饭饭TXT > 海外名作 > 《裂缝/Cracks(英文版)》作者:[南非]谢拉·科勒/Sheila Kohler【完结】 > Sheila Kohler-Cracks.txt

第 14 页

作者:南非-谢拉·科勒/Sheila Kohler 当前章节:15505 字 更新时间:2026-6-19 13:16

Fuzzie was playing “All Things Bright and Beautiful” on the upright piano, using the damper pedal for dramatic effect, and thumping loudly. Usually, we would make the sign for the organ grinder behind her back, but today we were not doing so; from the corners of our eyes we were watching Miss G’s entrance.

She strode down the aisle, her long arms swinging martially at her sides. Her sable eyes blazed, and she held her head high, tipped by her aquiline nose. Like the prow of a ship she dipped and rose proudly over the waves. Her tanned skin glowed. She stirred us with the rustle of her impeccably starched jumpsuit and the triumphant creak of her highly polished boots. She was no longer scratching with the tips of her blunt fingers, and we stopped scratching, too. She had regained her exciting air of recklessness.

The rest of the staff filed in at a distance from her, as usual. They came in pairs, hands folded and heads bowed demurely, in belted cotton dresses of pale pastel colors: mauve, light blue, and beige; Mrs. Willis wore gray, as if to match her skin, discolored from smoking too many cigarettes.

The teachers slipped silently into their places in the chapel pews and sank with a sigh of soft dresses onto their knees,, burying their pale faces in their arms or hiding them in their hands. Miss G sat on the other side of the aisle from them, head back, one leg crossed over the other, one arm dangling irreverently over the back of the pew.

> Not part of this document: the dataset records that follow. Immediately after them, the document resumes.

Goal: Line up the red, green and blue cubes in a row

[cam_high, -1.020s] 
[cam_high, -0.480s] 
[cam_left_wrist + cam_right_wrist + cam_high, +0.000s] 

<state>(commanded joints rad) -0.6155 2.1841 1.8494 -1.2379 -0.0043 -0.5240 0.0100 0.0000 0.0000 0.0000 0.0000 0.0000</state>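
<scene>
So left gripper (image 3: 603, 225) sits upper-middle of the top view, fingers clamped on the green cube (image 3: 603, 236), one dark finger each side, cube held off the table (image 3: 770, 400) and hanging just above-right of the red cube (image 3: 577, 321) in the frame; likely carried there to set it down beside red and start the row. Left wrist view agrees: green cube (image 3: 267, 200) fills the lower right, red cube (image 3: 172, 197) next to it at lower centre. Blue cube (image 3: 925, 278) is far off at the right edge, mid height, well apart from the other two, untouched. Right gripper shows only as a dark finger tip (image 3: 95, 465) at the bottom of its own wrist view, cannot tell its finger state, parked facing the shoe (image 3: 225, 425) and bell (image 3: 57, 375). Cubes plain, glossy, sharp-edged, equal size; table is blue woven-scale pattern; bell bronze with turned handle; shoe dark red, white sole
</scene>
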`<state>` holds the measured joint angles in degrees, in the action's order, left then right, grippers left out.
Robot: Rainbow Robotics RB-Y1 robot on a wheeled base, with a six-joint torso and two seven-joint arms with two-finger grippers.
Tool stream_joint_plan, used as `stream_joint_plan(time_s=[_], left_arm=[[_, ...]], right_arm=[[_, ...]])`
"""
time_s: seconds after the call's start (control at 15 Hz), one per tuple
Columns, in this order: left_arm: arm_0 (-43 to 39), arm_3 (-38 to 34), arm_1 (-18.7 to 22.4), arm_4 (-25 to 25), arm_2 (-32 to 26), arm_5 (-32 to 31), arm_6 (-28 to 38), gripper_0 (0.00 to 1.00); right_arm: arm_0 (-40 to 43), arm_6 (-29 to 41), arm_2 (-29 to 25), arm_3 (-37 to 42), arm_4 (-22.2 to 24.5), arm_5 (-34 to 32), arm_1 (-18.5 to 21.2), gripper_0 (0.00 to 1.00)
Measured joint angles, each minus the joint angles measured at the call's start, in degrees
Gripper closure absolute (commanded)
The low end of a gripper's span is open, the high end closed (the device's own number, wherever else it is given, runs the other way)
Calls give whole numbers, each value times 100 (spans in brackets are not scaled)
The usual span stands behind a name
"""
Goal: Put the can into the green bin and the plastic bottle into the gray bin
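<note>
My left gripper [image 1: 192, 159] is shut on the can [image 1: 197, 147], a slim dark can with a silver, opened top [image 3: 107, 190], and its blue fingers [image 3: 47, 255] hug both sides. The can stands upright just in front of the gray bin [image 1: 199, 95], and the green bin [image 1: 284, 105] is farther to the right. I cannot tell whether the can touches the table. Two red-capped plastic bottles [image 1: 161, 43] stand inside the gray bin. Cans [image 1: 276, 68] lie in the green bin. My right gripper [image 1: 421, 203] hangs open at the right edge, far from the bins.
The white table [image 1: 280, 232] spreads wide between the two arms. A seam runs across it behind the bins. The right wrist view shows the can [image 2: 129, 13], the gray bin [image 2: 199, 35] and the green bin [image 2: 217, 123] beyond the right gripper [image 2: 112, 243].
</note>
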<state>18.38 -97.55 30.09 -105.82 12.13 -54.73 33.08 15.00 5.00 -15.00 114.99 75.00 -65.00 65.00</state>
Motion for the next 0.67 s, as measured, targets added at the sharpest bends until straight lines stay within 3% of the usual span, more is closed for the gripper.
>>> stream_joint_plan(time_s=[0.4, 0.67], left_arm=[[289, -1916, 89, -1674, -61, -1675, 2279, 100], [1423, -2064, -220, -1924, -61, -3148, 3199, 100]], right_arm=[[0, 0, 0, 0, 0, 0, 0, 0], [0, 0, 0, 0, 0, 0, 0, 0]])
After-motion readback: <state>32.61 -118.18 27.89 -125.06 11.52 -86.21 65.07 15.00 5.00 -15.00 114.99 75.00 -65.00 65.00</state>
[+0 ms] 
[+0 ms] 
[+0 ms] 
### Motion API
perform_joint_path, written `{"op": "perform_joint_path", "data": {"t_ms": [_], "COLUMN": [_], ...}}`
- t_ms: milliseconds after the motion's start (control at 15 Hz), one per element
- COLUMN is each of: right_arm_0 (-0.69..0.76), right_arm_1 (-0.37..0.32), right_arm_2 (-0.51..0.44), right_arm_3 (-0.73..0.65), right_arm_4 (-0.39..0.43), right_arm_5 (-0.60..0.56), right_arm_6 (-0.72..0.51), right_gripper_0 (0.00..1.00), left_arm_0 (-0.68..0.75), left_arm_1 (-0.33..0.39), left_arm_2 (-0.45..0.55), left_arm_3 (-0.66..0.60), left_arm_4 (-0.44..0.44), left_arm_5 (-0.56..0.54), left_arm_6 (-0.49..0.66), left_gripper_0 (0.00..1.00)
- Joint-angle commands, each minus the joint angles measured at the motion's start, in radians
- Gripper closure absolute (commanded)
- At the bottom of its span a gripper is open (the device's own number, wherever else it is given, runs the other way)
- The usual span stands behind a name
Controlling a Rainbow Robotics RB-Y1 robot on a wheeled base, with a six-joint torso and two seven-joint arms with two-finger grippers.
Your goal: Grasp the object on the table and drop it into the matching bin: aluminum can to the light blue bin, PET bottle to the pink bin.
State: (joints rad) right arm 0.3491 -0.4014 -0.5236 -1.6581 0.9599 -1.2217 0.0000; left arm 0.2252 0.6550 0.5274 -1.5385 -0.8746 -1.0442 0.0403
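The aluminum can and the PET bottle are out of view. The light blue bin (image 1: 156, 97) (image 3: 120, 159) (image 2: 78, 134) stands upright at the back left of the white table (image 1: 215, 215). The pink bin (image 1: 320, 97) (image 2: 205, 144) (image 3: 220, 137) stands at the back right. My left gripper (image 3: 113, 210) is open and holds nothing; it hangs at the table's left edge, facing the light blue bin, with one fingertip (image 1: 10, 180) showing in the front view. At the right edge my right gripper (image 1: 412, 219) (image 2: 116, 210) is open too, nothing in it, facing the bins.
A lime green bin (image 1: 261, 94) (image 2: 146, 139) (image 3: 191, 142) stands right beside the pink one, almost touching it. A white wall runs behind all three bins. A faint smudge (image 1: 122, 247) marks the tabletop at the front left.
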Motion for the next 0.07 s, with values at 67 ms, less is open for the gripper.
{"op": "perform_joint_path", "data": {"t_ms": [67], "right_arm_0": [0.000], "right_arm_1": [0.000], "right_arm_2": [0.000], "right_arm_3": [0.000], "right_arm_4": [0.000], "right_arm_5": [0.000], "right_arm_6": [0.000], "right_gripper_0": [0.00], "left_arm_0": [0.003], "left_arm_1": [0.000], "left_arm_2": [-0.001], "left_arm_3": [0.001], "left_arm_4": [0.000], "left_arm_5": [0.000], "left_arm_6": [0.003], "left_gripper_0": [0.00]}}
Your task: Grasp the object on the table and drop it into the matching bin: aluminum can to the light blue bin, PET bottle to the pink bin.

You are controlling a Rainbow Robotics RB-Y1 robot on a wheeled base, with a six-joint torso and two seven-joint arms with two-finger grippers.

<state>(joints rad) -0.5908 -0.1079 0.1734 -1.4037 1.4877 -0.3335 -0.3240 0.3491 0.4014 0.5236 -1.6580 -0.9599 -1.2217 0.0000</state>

What happened to Fiamma in chapel

We heard a great clatter at the back of the church, and the whole school turned around with a rustle of starched white Sunday dresses, sounding like a wave breaking on the shore. “I heard her swear under her breath, saying something in Italian that sounded like a curse,” Fuzzie told us afterward. Fiamma was at the back door of the chapel, looking very pale, pumping her inhaler for breath and, when she had regained it, crossing herself, as she deep-curtsied in the aisle.

We had just sat down after singing to Fuzzie’s accompaniment when Fiamma came in and knocked a heavy hymnbook onto the floor from the table that stood between the two back doors.

She slid into the last pew and sat beside Di, who rose to her full height and moved further along so that Fiamma would be sitting at the end of the pew, beside Ann. We turned around to catch a glimpse of Fiamma as she sat down, an expression of defiance on her face.

She said nothing to Ann, who moved slightly away from her as well, sliding onto the blue kneeler for the prayer.

While we sang “Ride On! Ride On in Majesty,” Fiamma grew increasingly pale, and even Ann’s sallow skin looked rosy beside hers. Then we heard a dull thud, as Fiamma slumped forward in the pew and her head struck the wood. She had never fainted before – never made herself faint for Miss G the way we all had done – but she fainted that Sunday morning. Perhaps she did not make herself faint for Miss G at all; perhaps she just fainted.

Miss Nieven, who was at that moment climbing the steps to take up her high position in the granite pulpit for her sermon, glanced back on hearing the thud, clasping her ivory-backed prayerbook to her flat spinster breast, as if she would rush down from the stone steps to assist the Princess. But we heard the squelch of Miss G’s crepe soled boots as she strode fast along the blue-carpeted aisle to rescue Fiamma. Miss G stood over Fiamma possessively and glared about with a look which was both menacing and aghast.

It was Fiamma whom Miss G rescued on the Sunday Fiamma disappeared.

Our hearts fluttered, as we watched Miss G making Fiamma put her head down between her knees and then leading her down the aisle, her head drooping limply onto Miss G’s shoulder, feeling Miss G’s breath on her cheek, the soft swell of her boosie, we could see. We saw the light streaming in aslant through the narrow stained-glass window: red and blue and yellow, like a rainbow.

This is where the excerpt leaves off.